EXERCISE AIM. Find the line with "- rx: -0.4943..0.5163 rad" in the records below. Output exactly from there until after the line with "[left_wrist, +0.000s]", without pictures.

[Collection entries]
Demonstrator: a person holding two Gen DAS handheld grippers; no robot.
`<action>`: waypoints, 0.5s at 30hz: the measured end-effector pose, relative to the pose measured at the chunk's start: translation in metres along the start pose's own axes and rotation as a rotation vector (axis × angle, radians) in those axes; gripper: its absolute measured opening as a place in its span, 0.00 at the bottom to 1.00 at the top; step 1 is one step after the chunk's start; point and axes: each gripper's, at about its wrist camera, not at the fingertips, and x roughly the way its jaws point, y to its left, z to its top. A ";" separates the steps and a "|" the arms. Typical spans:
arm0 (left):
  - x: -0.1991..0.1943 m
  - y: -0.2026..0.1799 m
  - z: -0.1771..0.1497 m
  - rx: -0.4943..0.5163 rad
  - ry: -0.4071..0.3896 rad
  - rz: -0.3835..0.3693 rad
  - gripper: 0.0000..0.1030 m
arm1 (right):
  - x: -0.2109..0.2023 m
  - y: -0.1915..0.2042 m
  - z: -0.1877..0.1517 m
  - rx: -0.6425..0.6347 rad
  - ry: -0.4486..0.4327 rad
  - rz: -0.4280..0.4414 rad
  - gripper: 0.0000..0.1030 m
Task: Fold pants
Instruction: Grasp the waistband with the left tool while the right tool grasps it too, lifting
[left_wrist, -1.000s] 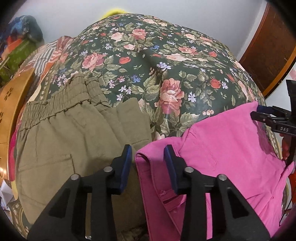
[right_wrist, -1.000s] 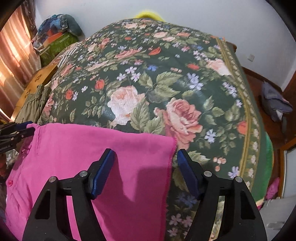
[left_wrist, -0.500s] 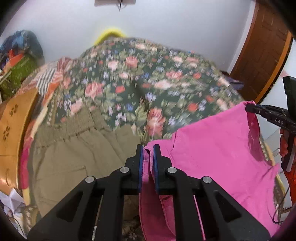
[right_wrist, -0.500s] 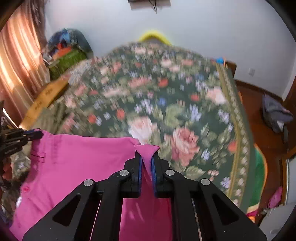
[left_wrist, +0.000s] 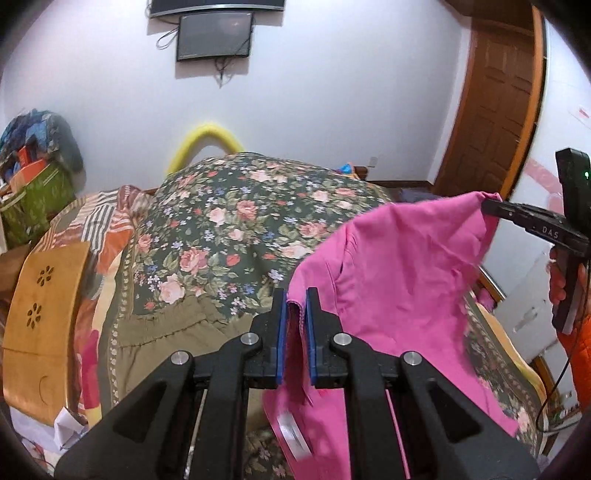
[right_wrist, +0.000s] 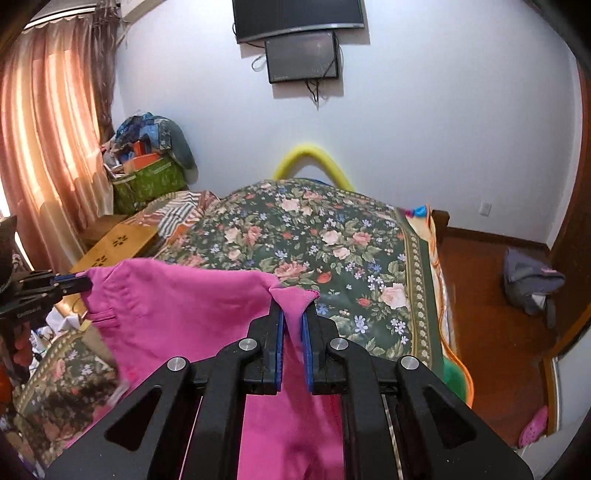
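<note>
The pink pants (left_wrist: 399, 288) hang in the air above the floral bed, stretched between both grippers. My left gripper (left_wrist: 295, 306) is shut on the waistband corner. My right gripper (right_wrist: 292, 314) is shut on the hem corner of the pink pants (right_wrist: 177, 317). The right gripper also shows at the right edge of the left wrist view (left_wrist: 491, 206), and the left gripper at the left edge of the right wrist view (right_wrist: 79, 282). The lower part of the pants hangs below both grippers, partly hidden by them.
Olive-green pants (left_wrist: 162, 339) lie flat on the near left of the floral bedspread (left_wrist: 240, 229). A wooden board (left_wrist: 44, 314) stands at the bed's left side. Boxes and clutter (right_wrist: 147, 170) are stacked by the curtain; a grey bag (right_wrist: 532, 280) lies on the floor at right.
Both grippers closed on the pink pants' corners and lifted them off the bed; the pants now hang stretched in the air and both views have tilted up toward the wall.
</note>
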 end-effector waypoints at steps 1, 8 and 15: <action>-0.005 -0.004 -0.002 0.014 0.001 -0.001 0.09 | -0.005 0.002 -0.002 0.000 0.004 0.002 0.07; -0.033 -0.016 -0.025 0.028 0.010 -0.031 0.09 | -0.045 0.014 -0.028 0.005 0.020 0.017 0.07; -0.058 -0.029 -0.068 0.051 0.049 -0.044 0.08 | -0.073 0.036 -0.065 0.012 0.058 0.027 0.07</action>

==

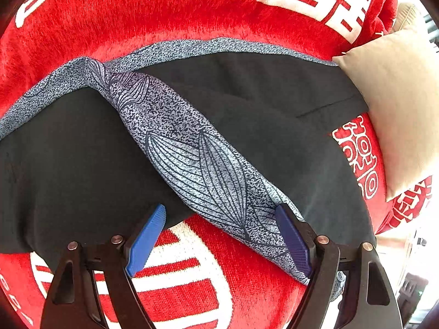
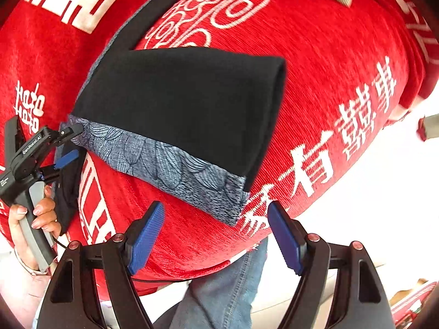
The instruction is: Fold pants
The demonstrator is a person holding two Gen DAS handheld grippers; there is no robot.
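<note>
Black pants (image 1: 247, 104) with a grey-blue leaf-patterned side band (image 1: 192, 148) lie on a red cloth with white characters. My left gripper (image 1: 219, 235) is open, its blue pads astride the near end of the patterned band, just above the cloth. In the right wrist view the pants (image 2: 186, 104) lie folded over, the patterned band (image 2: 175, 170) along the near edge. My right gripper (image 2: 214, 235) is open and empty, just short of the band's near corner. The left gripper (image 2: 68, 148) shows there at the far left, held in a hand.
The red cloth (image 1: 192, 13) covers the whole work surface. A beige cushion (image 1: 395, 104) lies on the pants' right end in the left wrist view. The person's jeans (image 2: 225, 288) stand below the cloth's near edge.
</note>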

RESULT.
  - rx: -0.4943..0.5163 rad
  - ry: -0.4071..0.3896 rad
  - rz: -0.3835..0.3693 rad
  - gripper: 0.0000..0.1030 m
arm1 (right):
  - x: -0.2109..0.2023 m
  - y: -0.1915..0.2042 m
  - z: -0.1877..0.1517 m
  - rx: -0.6425..0.6347 rad
  - ry: -0.4486..0.4327 rad
  - rz: -0.4280..0.4414 rad
  - gripper: 0.0000..0.1030 m
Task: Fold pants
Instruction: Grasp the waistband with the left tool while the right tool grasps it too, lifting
[left_wrist, -1.000s] 
[right_wrist, -1.000s] 
[left_wrist, -0.500s] 
[right_wrist, -0.500s] 
[left_wrist, +0.000s] 

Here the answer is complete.